Only the opening lines of the listing, through the one with "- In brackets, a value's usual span", are to be retyped, each exactly as it stands.
BEGIN Recorded information
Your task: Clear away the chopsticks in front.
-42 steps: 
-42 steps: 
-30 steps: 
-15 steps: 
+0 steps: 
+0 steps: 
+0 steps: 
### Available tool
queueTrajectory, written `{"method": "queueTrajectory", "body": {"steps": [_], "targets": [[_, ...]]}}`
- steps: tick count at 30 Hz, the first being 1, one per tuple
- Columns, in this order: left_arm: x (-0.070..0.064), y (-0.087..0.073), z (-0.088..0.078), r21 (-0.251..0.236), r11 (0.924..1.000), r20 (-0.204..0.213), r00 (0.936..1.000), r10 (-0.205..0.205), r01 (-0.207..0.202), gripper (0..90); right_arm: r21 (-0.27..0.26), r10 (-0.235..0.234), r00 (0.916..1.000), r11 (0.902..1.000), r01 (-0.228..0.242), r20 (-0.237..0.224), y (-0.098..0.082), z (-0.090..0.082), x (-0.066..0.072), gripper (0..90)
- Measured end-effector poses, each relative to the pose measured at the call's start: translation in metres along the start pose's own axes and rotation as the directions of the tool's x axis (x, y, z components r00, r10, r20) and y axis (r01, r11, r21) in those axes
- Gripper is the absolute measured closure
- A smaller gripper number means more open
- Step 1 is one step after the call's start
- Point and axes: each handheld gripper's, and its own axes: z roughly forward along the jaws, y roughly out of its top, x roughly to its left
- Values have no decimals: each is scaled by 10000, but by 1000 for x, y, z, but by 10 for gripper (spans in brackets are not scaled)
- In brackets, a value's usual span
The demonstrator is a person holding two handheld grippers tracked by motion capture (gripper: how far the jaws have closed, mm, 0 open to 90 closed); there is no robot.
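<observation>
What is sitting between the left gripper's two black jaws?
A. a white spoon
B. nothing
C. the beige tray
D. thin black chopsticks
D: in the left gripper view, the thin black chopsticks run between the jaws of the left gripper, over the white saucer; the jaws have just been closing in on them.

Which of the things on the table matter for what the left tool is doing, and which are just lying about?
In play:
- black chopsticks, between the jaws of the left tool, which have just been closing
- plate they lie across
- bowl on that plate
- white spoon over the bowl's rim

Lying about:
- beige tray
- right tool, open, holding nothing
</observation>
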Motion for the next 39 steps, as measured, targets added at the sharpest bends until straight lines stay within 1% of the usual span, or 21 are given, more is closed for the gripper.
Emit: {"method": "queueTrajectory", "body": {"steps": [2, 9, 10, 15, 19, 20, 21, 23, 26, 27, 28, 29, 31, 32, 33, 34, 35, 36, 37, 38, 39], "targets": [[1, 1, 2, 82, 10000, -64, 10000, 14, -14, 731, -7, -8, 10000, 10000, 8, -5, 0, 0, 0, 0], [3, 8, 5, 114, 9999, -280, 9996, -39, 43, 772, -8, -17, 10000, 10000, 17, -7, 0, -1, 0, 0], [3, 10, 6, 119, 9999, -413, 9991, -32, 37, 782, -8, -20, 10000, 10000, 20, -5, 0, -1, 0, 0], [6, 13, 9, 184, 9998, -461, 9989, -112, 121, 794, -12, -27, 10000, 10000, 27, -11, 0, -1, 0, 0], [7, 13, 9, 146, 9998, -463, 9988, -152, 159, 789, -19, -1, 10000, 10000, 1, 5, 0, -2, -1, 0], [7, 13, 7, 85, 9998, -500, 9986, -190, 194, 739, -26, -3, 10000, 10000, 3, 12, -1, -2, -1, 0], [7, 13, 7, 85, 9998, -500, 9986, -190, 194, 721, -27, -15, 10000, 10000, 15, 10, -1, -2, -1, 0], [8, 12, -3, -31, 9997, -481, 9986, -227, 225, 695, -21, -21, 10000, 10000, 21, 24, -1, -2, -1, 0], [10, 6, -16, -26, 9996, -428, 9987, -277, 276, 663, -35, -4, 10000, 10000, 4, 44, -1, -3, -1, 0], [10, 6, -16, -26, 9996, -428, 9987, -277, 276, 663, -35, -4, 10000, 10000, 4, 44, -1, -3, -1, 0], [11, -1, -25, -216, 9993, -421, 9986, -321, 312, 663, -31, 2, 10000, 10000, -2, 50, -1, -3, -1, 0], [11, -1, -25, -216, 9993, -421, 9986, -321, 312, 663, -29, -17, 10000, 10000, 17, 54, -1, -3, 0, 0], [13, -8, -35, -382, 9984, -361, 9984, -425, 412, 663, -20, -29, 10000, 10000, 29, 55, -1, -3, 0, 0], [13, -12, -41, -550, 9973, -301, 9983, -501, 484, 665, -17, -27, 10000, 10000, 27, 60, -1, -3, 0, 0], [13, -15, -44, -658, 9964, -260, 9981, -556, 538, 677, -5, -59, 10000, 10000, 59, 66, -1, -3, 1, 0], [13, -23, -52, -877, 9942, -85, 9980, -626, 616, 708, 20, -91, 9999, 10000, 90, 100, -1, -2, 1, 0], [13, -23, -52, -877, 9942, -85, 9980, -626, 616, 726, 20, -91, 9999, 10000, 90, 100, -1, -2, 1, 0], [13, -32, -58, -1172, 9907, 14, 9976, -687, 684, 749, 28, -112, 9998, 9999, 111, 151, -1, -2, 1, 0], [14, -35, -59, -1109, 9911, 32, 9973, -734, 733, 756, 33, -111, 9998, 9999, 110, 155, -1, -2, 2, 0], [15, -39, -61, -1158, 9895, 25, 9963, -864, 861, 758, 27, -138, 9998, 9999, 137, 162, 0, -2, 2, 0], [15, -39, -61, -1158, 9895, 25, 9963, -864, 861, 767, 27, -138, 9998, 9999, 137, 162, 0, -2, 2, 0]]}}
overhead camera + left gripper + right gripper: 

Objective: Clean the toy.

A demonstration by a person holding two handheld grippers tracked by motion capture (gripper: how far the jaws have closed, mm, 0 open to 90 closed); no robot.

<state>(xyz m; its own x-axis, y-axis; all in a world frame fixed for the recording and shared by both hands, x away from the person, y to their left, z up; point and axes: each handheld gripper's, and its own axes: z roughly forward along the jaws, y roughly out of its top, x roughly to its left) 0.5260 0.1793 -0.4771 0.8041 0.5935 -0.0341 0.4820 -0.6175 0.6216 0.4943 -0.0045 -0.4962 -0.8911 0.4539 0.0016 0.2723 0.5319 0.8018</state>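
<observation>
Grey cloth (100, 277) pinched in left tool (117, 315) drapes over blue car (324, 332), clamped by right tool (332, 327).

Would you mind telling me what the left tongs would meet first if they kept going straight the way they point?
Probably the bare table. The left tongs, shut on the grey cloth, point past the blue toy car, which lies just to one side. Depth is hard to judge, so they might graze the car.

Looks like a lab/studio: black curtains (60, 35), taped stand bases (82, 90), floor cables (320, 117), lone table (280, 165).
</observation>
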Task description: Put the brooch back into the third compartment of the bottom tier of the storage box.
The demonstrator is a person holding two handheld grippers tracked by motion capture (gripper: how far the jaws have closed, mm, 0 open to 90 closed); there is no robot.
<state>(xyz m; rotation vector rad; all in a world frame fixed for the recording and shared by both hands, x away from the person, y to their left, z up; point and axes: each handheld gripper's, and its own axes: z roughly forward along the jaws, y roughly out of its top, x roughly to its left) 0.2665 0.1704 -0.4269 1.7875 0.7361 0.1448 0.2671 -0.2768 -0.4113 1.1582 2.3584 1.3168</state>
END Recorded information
_Expected answer_:
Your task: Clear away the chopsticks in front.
-42 steps: 
-42 steps: 
-30 steps: 
-15 steps: 
+0 steps: 
+0 steps: 
+0 steps: 
### Available tool
queueTrajectory, written `{"method": "queueTrajectory", "body": {"steps": [_], "targets": [[_, ...]]}}`
- steps: tick count at 30 Hz, the first being 1, one per tuple
- Columns, in this order: left_arm: x (-0.070..0.064), y (-0.087..0.073), z (-0.088..0.078), r21 (-0.251..0.236), r11 (0.924..1.000), r20 (-0.204..0.213), r00 (0.936..1.000), r10 (-0.205..0.205), r01 (-0.207..0.202), gripper (0..90); right_arm: r21 (-0.27..0.26), r10 (-0.235..0.234), r00 (0.916..1.000), r11 (0.902..1.000), r01 (-0.228..0.242), r20 (-0.237..0.224), y (-0.098..0.082), z (-0.090..0.082), x (-0.066..0.072), gripper (0..90)
- Measured end-effector poses, each relative to the pose measured at the call's start: translation in metres along the start pose's own axes and rotation as the directions of the tool's x axis (x, y, z components r00, r10, r20) and y axis (r01, r11, r21) in those axes
- Gripper is the absolute measured closure
- A smaller gripper number means more open
- Step 1 is one step after the call's start
- Point and axes: each handheld gripper's, and its own axes: z roughly forward along the jaws, y roughly out of its top, x roughly to its left
- Values have no decimals: each is scaled by 10000, but by 1000 for x, y, z, but by 10 for gripper (spans in brackets are not scaled)
- In brackets, a value's usual span

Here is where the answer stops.